You know, I should probably find a better imaginary lover.


----------



## whiteclouds (Mar 18, 2004)

Cool, I thought I was the only one! Mine's an outspoken music composer. He plays many different instruments, his favorite being piano. I remember imagining this guy as far back as 14 years old. His name, nationality, and life has changed a lot over the years. I've always had a very active and vivid imagination!

It's pretty cool, actually. I literally know nothing about music, but *he* has written some interesting songs. About all I can do is hum them right now. One day I'd like to take up a music class, learn to write and play music, and bring these songs to life myself.


----------



## Demerzel (Nov 13, 2003)

Drella's_Rock_Follies said:


> His name is Hank, he's a janitor. We meet behind his toolshed and exchange mopping tips.. among other things. He may have two glass eyes, but our love isn't blind. He also has a ripped bod and wooden legs that barely have termite damage.
> 
> You know, I should probably find a better imaginary lover.


 :lol


----------



## archaic (Jan 16, 2006)

I used to! I made myself stop because I didn't think it was normal, but now I'm glad to know I'm not the only one. 

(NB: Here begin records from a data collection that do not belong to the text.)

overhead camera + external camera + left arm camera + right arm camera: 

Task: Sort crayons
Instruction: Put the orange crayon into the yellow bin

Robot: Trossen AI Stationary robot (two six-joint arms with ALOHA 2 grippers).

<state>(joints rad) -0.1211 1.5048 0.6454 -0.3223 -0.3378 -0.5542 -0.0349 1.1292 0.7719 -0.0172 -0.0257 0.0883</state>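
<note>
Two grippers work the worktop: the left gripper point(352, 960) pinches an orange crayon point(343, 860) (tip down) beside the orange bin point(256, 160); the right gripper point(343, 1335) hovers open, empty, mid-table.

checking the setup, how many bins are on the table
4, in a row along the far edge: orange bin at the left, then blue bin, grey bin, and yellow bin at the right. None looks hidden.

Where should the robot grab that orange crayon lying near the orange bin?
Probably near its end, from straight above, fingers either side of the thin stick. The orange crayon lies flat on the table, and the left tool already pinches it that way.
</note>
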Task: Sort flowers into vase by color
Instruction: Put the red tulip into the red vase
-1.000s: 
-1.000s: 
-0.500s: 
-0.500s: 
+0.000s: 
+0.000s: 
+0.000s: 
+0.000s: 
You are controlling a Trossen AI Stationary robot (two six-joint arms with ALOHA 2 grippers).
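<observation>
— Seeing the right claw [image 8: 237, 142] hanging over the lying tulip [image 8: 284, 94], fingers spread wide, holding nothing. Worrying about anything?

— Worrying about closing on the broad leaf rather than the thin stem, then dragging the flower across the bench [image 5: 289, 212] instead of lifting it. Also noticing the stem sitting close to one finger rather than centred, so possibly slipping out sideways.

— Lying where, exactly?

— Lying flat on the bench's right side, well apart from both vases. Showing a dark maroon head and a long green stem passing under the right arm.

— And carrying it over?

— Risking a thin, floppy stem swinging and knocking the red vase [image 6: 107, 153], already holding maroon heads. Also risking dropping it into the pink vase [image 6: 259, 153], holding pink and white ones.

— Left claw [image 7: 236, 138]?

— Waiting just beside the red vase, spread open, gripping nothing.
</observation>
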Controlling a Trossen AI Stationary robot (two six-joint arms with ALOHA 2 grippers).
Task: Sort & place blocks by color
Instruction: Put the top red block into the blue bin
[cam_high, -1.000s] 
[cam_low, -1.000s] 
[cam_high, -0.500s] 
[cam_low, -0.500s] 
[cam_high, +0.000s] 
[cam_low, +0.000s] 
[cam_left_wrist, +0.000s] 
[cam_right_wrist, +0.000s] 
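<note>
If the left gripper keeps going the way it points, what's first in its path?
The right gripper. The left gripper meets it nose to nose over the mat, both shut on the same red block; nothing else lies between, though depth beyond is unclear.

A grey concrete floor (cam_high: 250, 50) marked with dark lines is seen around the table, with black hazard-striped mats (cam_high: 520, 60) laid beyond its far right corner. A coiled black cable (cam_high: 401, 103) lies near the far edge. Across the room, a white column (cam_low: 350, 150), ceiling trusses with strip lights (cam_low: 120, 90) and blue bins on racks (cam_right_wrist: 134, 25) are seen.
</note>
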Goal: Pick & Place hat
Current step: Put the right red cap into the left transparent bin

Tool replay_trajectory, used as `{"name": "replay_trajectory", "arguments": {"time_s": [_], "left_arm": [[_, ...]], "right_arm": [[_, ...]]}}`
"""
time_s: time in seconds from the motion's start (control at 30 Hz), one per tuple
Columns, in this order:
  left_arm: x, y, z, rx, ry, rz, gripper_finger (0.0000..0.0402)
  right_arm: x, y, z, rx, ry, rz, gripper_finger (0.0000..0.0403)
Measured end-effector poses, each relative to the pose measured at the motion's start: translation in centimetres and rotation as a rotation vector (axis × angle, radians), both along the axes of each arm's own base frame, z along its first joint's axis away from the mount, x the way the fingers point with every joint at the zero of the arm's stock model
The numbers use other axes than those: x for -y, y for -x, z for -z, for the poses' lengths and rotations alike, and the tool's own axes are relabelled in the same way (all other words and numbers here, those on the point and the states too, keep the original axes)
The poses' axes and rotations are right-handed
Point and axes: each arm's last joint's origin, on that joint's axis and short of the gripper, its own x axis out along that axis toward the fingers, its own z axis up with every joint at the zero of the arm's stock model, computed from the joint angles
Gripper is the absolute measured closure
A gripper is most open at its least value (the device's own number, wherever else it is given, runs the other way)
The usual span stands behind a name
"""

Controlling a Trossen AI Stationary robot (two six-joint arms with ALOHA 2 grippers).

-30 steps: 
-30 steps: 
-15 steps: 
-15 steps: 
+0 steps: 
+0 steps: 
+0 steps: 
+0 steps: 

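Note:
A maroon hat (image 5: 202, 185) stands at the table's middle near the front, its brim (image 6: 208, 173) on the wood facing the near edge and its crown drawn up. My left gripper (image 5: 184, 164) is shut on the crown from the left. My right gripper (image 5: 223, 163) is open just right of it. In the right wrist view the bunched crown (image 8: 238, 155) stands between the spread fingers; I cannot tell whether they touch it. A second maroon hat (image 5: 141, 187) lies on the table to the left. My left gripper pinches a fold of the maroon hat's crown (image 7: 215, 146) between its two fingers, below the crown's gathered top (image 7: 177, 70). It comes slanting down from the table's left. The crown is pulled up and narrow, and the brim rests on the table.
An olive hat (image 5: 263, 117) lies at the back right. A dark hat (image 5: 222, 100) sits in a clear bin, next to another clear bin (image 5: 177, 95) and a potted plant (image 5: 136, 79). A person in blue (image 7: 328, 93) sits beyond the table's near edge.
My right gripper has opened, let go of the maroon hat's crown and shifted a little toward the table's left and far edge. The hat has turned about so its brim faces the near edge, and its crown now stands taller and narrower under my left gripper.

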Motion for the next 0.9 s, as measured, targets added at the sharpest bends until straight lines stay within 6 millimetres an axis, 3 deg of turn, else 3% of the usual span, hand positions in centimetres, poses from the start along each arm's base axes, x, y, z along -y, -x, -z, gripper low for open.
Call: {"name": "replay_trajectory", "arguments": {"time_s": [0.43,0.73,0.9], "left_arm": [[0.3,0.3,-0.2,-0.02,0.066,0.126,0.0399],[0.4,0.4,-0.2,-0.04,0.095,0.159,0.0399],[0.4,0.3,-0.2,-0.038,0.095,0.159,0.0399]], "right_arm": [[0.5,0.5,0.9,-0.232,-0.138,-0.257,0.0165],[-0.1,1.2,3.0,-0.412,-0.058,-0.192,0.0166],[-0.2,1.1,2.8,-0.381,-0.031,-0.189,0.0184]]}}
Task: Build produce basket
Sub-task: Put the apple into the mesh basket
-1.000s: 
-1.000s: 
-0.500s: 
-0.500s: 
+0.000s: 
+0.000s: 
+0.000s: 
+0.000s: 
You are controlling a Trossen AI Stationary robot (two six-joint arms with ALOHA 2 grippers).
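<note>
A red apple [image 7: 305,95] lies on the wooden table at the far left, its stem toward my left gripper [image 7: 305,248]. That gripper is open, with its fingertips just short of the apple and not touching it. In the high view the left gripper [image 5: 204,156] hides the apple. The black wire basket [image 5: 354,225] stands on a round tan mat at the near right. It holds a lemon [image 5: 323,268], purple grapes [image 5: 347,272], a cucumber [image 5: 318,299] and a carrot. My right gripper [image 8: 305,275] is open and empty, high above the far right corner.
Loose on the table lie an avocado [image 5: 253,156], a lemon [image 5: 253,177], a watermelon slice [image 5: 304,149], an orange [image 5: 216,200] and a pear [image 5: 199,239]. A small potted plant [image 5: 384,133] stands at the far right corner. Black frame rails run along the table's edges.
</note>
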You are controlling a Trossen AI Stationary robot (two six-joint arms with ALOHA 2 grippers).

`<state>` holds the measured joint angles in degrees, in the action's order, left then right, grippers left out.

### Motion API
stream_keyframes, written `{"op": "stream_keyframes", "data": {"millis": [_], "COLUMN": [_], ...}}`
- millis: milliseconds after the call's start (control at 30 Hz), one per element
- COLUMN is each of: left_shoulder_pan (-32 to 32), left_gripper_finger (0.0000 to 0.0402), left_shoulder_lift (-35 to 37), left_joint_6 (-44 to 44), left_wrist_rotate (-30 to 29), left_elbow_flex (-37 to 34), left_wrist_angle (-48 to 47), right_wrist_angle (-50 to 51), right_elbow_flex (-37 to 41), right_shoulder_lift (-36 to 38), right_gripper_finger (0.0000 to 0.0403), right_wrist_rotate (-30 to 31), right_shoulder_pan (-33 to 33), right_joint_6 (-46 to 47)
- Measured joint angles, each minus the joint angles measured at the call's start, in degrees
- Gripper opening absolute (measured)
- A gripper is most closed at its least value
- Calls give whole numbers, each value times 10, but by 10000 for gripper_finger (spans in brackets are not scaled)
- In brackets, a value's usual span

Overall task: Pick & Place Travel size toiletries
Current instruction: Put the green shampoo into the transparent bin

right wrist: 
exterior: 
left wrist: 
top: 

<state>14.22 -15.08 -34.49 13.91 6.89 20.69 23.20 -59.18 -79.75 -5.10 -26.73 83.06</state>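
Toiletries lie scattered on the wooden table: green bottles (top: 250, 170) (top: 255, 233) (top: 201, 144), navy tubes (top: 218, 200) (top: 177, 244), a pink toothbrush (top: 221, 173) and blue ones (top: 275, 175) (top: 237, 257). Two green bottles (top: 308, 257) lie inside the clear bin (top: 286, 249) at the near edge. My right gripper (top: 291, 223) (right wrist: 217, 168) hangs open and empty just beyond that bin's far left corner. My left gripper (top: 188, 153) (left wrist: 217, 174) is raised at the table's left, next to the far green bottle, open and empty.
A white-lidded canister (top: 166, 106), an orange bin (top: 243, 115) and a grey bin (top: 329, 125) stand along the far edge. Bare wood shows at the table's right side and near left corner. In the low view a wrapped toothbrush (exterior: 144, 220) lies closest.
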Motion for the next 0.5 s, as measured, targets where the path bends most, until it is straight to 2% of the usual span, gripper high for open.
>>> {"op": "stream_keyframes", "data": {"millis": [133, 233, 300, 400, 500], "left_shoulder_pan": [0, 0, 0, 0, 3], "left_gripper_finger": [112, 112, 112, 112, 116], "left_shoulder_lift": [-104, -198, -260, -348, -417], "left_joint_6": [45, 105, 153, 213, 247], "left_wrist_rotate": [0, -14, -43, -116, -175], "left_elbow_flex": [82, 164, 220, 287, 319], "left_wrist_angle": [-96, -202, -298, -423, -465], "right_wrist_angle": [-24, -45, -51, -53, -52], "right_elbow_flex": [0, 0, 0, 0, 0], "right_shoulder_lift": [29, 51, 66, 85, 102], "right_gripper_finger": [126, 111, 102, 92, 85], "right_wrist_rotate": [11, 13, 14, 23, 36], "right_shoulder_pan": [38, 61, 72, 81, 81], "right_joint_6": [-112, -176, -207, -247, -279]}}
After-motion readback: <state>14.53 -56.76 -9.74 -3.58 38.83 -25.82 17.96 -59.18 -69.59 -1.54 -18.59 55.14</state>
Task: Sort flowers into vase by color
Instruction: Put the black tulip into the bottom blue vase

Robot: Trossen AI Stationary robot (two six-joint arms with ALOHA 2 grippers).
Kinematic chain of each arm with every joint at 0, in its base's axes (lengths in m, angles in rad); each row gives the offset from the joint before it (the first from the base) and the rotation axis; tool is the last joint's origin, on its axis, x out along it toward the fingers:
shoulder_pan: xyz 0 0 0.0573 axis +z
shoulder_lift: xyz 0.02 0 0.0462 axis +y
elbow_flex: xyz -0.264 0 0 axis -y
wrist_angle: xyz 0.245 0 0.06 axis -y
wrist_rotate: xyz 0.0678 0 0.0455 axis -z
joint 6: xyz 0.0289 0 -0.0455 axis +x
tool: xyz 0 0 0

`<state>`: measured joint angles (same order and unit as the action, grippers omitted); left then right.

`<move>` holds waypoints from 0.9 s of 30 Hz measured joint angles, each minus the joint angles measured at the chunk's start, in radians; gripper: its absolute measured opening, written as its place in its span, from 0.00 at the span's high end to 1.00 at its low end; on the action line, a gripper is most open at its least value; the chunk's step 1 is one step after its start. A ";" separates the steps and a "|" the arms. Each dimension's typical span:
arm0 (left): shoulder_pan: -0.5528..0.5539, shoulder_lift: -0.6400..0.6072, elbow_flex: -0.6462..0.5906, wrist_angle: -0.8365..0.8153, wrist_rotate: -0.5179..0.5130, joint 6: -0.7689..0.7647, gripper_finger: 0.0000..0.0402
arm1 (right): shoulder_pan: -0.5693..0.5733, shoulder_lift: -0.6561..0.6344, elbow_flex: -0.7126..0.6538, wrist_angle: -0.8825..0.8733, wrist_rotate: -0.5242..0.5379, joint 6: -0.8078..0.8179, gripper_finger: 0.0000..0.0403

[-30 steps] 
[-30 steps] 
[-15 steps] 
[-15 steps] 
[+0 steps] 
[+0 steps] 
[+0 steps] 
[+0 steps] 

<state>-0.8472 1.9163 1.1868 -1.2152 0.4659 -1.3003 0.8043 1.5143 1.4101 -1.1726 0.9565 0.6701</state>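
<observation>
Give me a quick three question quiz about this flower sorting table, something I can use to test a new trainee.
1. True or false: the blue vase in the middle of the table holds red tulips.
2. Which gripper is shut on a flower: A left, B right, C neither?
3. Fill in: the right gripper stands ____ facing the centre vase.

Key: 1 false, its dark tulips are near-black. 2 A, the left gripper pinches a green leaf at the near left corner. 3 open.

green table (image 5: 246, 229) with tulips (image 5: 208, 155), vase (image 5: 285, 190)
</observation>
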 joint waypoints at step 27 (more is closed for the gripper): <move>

I do take real people and flesh them out in my mind to be my perfect mate, though. Is that creepy?


----------



## Classified (Dec 7, 2004)

archaic said:


> I used to! I made myself stop because I didn't think it was normal, but now I'm glad to know I'm not the only one.
> 
> I do take real people and flesh them out in my mind to be my perfect mate, though. Is that creepy?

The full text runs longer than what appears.